- HOW TO COMPLETE THIS TASK: Transcribe the data underneath exactly, keeping every word in place.

-.-.-

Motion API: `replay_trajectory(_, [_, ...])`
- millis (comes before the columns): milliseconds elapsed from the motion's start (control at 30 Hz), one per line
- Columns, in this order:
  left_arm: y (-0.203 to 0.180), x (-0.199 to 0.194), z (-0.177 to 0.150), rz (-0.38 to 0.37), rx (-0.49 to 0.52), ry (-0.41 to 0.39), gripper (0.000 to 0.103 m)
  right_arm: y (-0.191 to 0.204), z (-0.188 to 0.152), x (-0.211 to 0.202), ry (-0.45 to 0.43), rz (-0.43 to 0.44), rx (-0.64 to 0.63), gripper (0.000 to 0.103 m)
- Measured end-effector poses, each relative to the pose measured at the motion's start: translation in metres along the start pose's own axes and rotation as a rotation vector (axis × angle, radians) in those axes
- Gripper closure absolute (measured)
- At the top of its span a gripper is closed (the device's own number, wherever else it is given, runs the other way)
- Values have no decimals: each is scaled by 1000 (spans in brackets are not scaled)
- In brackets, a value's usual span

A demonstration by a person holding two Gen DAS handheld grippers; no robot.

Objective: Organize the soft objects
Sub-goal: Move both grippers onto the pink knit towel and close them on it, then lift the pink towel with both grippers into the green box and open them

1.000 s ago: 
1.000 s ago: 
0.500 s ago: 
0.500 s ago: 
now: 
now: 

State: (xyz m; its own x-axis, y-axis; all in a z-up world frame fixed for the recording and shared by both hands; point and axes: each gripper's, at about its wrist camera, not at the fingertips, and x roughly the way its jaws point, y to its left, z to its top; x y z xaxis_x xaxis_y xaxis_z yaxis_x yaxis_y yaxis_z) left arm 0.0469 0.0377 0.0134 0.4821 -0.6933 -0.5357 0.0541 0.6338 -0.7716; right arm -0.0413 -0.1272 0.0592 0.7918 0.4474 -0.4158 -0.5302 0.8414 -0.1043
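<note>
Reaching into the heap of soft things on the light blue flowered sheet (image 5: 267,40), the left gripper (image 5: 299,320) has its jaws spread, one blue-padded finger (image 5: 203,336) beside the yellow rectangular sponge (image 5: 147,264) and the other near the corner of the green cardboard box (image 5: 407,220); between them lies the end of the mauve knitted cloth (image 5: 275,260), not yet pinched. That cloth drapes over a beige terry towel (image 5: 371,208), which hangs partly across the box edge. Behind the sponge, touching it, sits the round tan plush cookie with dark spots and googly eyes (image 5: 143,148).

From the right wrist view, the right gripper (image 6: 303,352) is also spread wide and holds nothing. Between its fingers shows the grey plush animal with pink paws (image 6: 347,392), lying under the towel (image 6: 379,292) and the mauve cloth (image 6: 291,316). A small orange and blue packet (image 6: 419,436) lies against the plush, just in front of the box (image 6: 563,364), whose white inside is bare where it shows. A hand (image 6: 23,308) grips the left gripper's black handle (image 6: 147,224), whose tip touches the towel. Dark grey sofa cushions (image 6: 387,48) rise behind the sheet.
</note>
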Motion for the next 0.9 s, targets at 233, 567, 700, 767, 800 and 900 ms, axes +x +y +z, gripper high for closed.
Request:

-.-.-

- EXPECTED ANSWER:
Motion API: `replay_trajectory(_, [_, ...])`
- millis (comes before the columns): milliseconds elapsed from the motion's start (control at 30 Hz), one per line
- Columns, in this order:
  left_arm: y (-0.203 to 0.180), x (-0.199 to 0.194), z (-0.177 to 0.150), rz (-0.38 to 0.37), rx (-0.49 to 0.52), ry (-0.41 to 0.39), gripper (0.000 to 0.103 m)
  right_arm: y (-0.191 to 0.204), z (-0.188 to 0.152), x (-0.211 to 0.202), ry (-0.45 to 0.43), rz (-0.43 to 0.44), rx (-0.64 to 0.63), gripper (0.000 to 0.103 m)
- Measured end-effector poses, each relative to the pose measured at the motion's start: translation in metres along the start pose's own axes and rotation as a rotation vector (axis × angle, radians) in those axes
- Gripper closure absolute (measured)
- At the top of its span a gripper is closed (the device's own number, wherever else it is given, runs the other way)
- Values have no decimals: each is scaled by 1000 (spans in brackets are not scaled)
- In brackets, a value's usual span

A demonstration by a person holding two Gen DAS handheld grippers; no robot.

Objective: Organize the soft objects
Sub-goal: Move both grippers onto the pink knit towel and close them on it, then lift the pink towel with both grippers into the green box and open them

1.000 s ago: 
1.000 s ago: 
0.500 s ago: 
0.500 s ago: 
now: 
now: 

State: (xyz m; its own x-axis, y-axis; all in a z-up world frame fixed for the recording and shared by both hands; point and axes: each gripper's, at about its wrist camera, not at the fingertips, and x roughly the way its jaws point, y to its left, z to its top; x y z xaxis_x xaxis_y xaxis_z yaxis_x yaxis_y yaxis_z) left arm 0.0469 0.0377 0.0134 0.4821 -0.6933 -0.5357 0.0541 0.6338 -0.7716; right arm -0.0413 -0.1272 0.0592 0.7918 0.4474 -0.4158 -0.5302 0.8414 -0.1043
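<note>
Reaching into the heap of soft things on the light blue flowered sheet (image 5: 267,40), the left gripper (image 5: 299,320) has its jaws spread, one blue-padded finger (image 5: 203,336) beside the yellow rectangular sponge (image 5: 147,264) and the other near the corner of the green cardboard box (image 5: 407,220); between them lies the end of the mauve knitted cloth (image 5: 275,260), not yet pinched. That cloth drapes over a beige terry towel (image 5: 371,208), which hangs partly across the box edge. Behind the sponge, touching it, sits the round tan plush cookie with dark spots and googly eyes (image 5: 143,148).

From the right wrist view, the right gripper (image 6: 303,352) is also spread wide and holds nothing. Between its fingers shows the grey plush animal with pink paws (image 6: 347,392), lying under the towel (image 6: 379,292) and the mauve cloth (image 6: 291,316). A small orange and blue packet (image 6: 419,436) lies against the plush, just in front of the box (image 6: 563,364), whose white inside is bare where it shows. A hand (image 6: 23,308) grips the left gripper's black handle (image 6: 147,224), whose tip touches the towel. Dark grey sofa cushions (image 6: 387,48) rise behind the sheet.
</note>
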Motion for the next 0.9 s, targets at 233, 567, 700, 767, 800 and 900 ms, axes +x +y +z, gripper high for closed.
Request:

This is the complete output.